With millions being spent on CGI effects, it’s already become a tired trope that final battles must feature the destruction of a city. In this case, Man of Steel aims to top Avengers by not only destroying a small town, but utterly destroying New York. Sorry, I mean Metropolis.
Superman of the comic books wouldn’t have allowed such wanton destruction — he was always concerned with protecting innocent bystanders. While much is made of his concern for a family of innocent bystanders in the finale, the rest of the half-hour to 45 minutes of battles seem to offer no such concern at all. At least 4 or 5 buildings get knocked over.
Product placement. Enough with the IHOP already.
Superman as Messiah. The film really packs in the Jesus references. Several crucifix poses for Superman, a critical moment of decision backed with a picture of Jesus in prayer, and Superman’s referencing that he’s lived on earth for 33 years. Okay, we get it. I’m sure the nice Jewish boys who invented Superman would have loved that.
Okay, here’s what’s right with Man of Steel.
First, I like looking at Amy Adams. Always have, always will.
The absolute best part is Kevin Costner as Jonathan Kent, Superman’s adoptive father. In two of the scenes, Costner gives the best performances of his career. One, a simple line that packs so much emotional punch I felt it in my chest. “Can’t I just go on pretending to be your son?” young Clark Kent asks. “You ARE my son!” Pa Kent replies, but with a line reading that carried with it the entire emotional weight of the film. And maybe a couple other movies besides. I love you, dad.
In another, it’s just a moment. Costner doesn’t say a word, but the moment packs an equal emotional wallop.
If for nothing else, those two short scenes make Man of Steel unforgettable.
The movie boasts plenty of other great performances. Michael Shannon is terrific as Zod, who doesn’t play the villain as a villain, he plays it as if he’s the hero fighting the whole world. That’s always the best way to play the heavy. Diane Lane isn’t on screen nearly enough. Russell Crowe is awesome.
The opening Krypton sequence is great, even if a bit Lord of the Rings/Avatarish.

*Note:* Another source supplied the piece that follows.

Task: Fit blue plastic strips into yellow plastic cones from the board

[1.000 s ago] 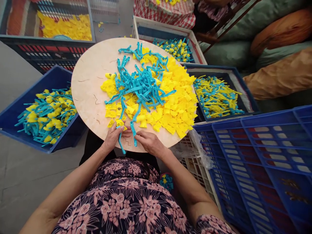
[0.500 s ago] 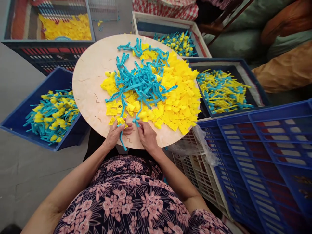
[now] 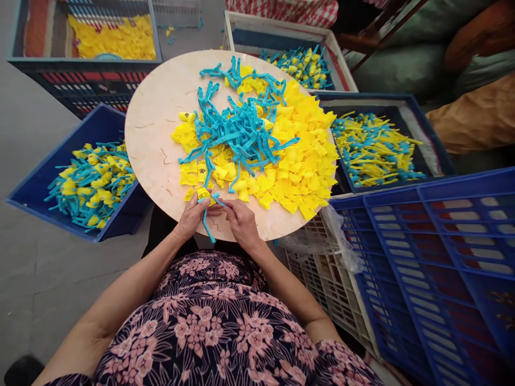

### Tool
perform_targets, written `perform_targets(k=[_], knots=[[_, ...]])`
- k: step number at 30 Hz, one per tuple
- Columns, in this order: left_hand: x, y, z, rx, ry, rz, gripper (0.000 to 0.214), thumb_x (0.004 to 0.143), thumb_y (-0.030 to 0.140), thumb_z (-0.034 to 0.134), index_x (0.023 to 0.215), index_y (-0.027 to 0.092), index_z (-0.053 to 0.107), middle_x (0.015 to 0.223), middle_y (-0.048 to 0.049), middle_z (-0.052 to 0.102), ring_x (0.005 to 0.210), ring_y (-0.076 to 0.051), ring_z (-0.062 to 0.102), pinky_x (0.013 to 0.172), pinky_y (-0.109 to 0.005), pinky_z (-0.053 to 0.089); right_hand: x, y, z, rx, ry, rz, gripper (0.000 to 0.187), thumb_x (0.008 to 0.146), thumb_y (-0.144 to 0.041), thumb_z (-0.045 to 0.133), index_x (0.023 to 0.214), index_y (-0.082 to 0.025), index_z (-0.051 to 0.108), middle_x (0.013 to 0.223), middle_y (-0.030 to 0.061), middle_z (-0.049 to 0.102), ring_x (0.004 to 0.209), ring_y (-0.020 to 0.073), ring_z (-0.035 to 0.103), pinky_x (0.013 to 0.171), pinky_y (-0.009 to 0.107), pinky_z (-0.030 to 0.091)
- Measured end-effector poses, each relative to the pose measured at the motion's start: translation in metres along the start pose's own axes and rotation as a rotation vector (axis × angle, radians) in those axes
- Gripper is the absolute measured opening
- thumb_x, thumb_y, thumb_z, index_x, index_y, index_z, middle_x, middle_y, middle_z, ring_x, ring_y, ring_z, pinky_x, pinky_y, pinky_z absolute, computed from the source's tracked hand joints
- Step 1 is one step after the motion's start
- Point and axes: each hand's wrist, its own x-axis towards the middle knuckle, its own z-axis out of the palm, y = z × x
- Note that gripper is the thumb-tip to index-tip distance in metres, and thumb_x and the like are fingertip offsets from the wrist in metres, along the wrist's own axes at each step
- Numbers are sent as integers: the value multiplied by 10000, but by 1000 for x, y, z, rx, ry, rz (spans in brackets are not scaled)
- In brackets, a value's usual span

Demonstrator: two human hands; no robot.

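Grey concrete floor point(image 3: 44, 289) runs underfoot, crowded with plastic crates: a blue lattice crate point(image 3: 430, 257) stacked over a white one point(image 3: 325, 279). Beyond them, bulging tan and green sacks point(image 3: 477, 120) sit by a dark wooden frame point(image 3: 376, 32) — and a red-checked cloth point(image 3: 281, 8) hangs at the far edge.

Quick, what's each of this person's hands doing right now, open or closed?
Left hand: closed, holding a yellow plastic piece and a teal plastic strip.
Right hand: closed, pinching a teal strip end.
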Motion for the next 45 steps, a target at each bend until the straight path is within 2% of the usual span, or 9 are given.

The Christopher Nolan influence was a source of concern going in — making Batman brooding and world-weary worked for that character, but it wouldn’t work for Superman. I was hoping they wouldn’t go that route — and they didn’t. They did, however, choose to humanize Superman by making him first a child who just wants to be like the other kids, and then a young man who desperately wants to know who he is and where he fits in the world. Those scenes, contrary to what some other critics have said, give this version of Superman an emotional resonance I’ve always felt the others lacked.
Did I mention I like looking at Amy Adams? I got a thing for her. Can’t help it.
The music. Hans Zimmer nails this one. The score is wonderful. It’s memorable, soaring, heroic, and makes great use of drum lines.
Focusing a little more on the sci-fi elements of the Superman story — I confess, I like that aspect a lot.
This version is definitely better than the awful Superman Returns from a few years ago, but the bottom line for people in my age group is this: Is it better than 1978’s Superman The Movie? To be completely honest with you, I think Man of Steel beats it out in the final analysis. It can’t top it when it comes to action, that’s for sure. Maybe Man of Steel is a little too serious… but I think it struck the right tone, and 1978’s version does indeed show it’s age.
Four phone booths out of five for Man of Steel.